It depends on what the trackers are picking up in terms of movement … the sensitivity of that tracker. (Teacher 3). the fact that they might not keep it on the whole time and then I don't know how that would affect the data. (Teacher 21)

None of the 26 teachers in this study misunderstood, or needed further explanation of graphs 1, 2, 7, 8, 9 and 13. However, a proportion (n = 9) found at least one of the graphs challenging to understand and required clarification. These challenges included requiring further explanation of MVPA (graph 1) and difficulty differentiating between graph 3 and 4 (i.e., discussing individual pupils meeting 30-min of MVPA instead of the number of school days the target was met). Furthermore, there were also difficulties for some teachers in understanding a bell curve (graph 10), (e.g., “sorry I'm just trying to understand, I've never seen a bell curve before”—Teacher, 21) or finding the multiple lines plotted on a single graph confusing (graph 11 and 12), (e.g., “I mean I find these ones [graphs] a bit tricky to interpret”—Teacher 22).

Responses to Physical Activity Graphs

Broadly, we observed three kinds of responses to the graphs: (i) those that offered explanations to the data; (ii) responses that were emotional, involving feelings of sadness, pity, or surprise, and (iii) responses that suggested a motivation to change the current situations in schools. Although we present these responses separately, within the transcripts they were often intertwined and overlapping as participants made sense of the data.

Responses that offered explanations of the data contained claims relating to policy, the physical environment, the social environments in and outside of school, opportunities, and pupil characteristics. Many participants used all these factors at some point to explain the data, suggesting a high degree of agreement on the determinants of physical activity. Policy-oriented explanations included government policies, academic pressures, and sedentary classroom learning. As Teacher 14 explained: “I do think there's a lot of expectations from the government for the curriculum, there's a lot of content … and I can see why children are not moving very often.” School uniform, particularly girls', was highlighted as a barrier, with some teachers acknowledging that it needed to be changed to be “fit for an active day” (Teacher 5). Participants also rationalized that the physical environment was also a contributing factor, highlighting the importance of space, school structure, weather, and equipment. Space was an important factor when discussing the gender disparities; teachers highlighted that football often dominated the playground space, limiting girls' ability to engage in other physical activities. For example:

We have a massive playground and then there are other schools who have a playground the size of a postage stamp and even if those kids wanted to be active, they couldn't be because you can't actually get out of breath running across their playground.” (Teacher 5)

… otherwise they would just take over the whole field … and you'd look out and the whole field had boys running around playing football and all around the edges were the girls” (Teacher 9)

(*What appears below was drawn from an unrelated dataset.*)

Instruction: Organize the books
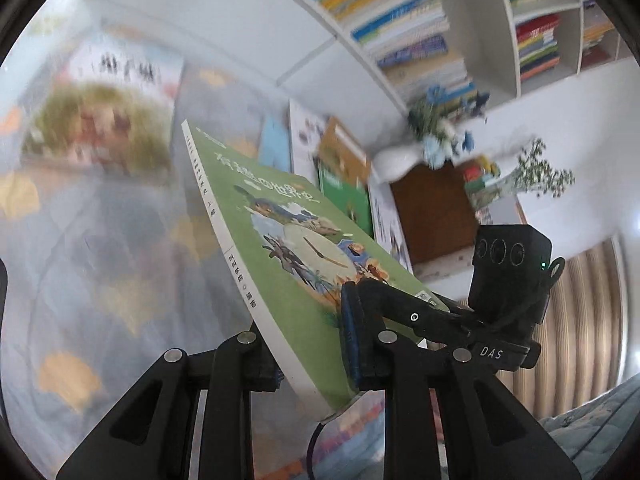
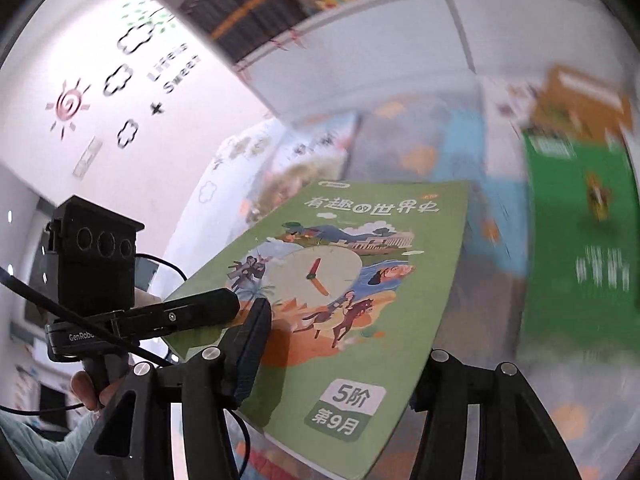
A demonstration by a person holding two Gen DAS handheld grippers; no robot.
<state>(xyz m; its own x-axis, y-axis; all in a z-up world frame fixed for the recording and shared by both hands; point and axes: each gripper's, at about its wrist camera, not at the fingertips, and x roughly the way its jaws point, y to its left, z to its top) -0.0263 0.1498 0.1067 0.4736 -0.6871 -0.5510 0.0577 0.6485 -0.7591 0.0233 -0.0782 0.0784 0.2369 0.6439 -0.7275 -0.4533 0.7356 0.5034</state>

All teachers acknowledged that the opportunities available to children would influence their physical activity. Examples spanned across break times, P.E., sports clubs, active travel, opportunities within the curriculum, and family/community opportunities. Some teachers felt that all children had the same opportunities within the school day, (i.e., “… they both have the same opportunities in their day-to-day schooling hours.”—Teacher 8), whilst others believed girls were disadvantaged, (i.e., “What are we offering for our girls?”—Teacher 12).

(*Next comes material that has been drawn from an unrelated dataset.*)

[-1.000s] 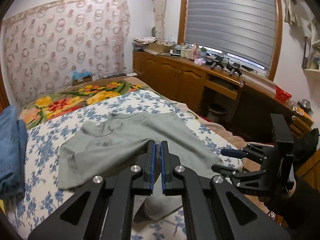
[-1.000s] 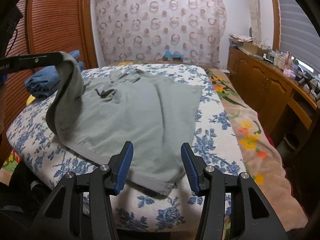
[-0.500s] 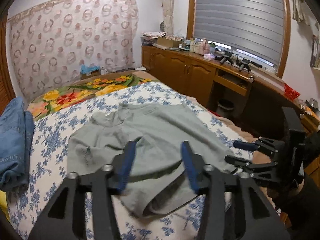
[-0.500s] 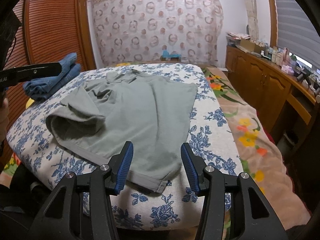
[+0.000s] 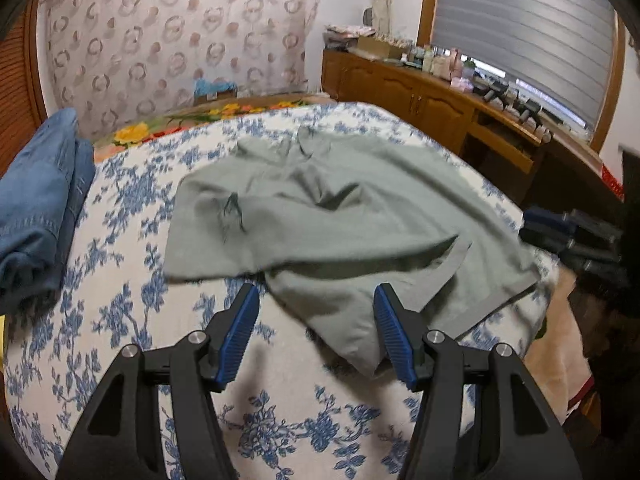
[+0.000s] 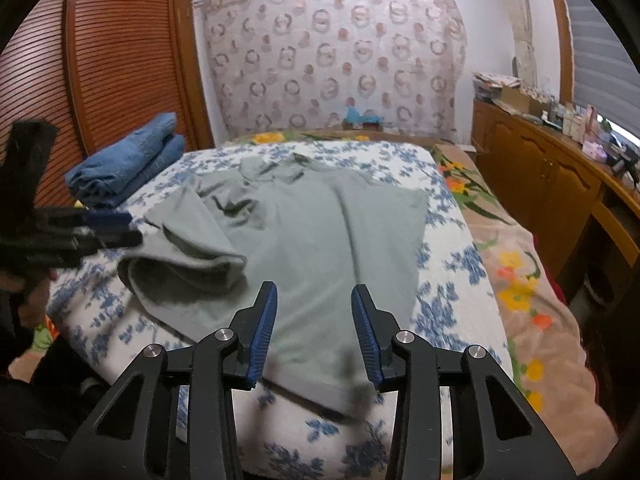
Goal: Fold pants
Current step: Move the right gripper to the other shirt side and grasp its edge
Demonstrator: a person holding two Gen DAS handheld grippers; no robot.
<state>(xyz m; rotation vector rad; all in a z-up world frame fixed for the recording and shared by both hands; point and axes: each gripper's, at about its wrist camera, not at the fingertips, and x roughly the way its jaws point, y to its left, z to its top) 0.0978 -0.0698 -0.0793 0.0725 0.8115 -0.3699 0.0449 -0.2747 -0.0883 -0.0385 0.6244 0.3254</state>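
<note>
On the bed [image 5: 120, 320], over its blue-flowered white cover, lie the grey-green pants [image 5: 320, 216], spread across the middle of the mattress and reaching to its near edge. The cloth is soft and creased, with dark wrinkles near its far end. From the left wrist view, one part is folded over the rest, its banded hem [image 5: 452, 264] running slantwise across the lower layer, and a rounded fold bulges toward the near edge of the bed. From the right wrist view the same folded part shows as a loose roll [image 6: 184, 264] on the left side of the pants [image 6: 320, 248], while the right side lies flat down to a hem at the bed's near edge.

The left gripper [image 5: 316, 332] hovers just above the bed's near portion, its blue-padded fingers spread wide and holding nothing; the rounded fold of the pants sits between them, close to the right pad. It appears blurred at the left of the right wrist view [image 6: 108, 228], beside the rolled part. The right gripper [image 6: 314, 332] hangs over the flat lower part of the pants, jaws parted and empty; in the left wrist view it is a dark blur off the bed's right side [image 5: 560, 228].

Folded blue jeans [image 5: 36, 208] rest on the bed's left side, well apart from the pants. Beyond the bed's right side runs a wooden cabinet [image 6: 540, 184].
</note>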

There was also wide agreement that the social environment in school, including teachers, playground supervisors, school leadership, and the school “ethos” were significant factors. This was highlighted by Teacher 13 who remarked “They must have a really strong ethos around physical activity that is embedded across the whole school day.” In terms of the social environment outside of school, parents, socio-economic status, and wider societal factors were used to explain low activity levels, either because of a lack of value placed on physical activity, or gender stereotypes which created additional barriers. As Teacher 1 noted, “I think it's quite a deep-rooted problem in our society. A lot of activities that boys do is involving sports and running around and it's not really the same for girls.”

All teachers in this study attributed some of the variation in activity levels to pupils' individual characteristics, such as competence, confidence, motivation, personal preferences, and innate differences. Teachers had conflicting opinions regarding whether gender differences were accountable to innate, physiological differences or were instead influenced by societal pressures. Examples of these include:

I think about those children during my brain breaks, or during my daily mile, or during their P.E. lessons who have really low confidence, they have no invested interest in physical activity and don't feel like it's something that they do. (Teacher 19)

The boys are quite dominant. They're a lot more skilled than the girls would be if they tried to join in. It's a bit of a vicious cycle, cause the boys are better cause they play more. (Teacher 22)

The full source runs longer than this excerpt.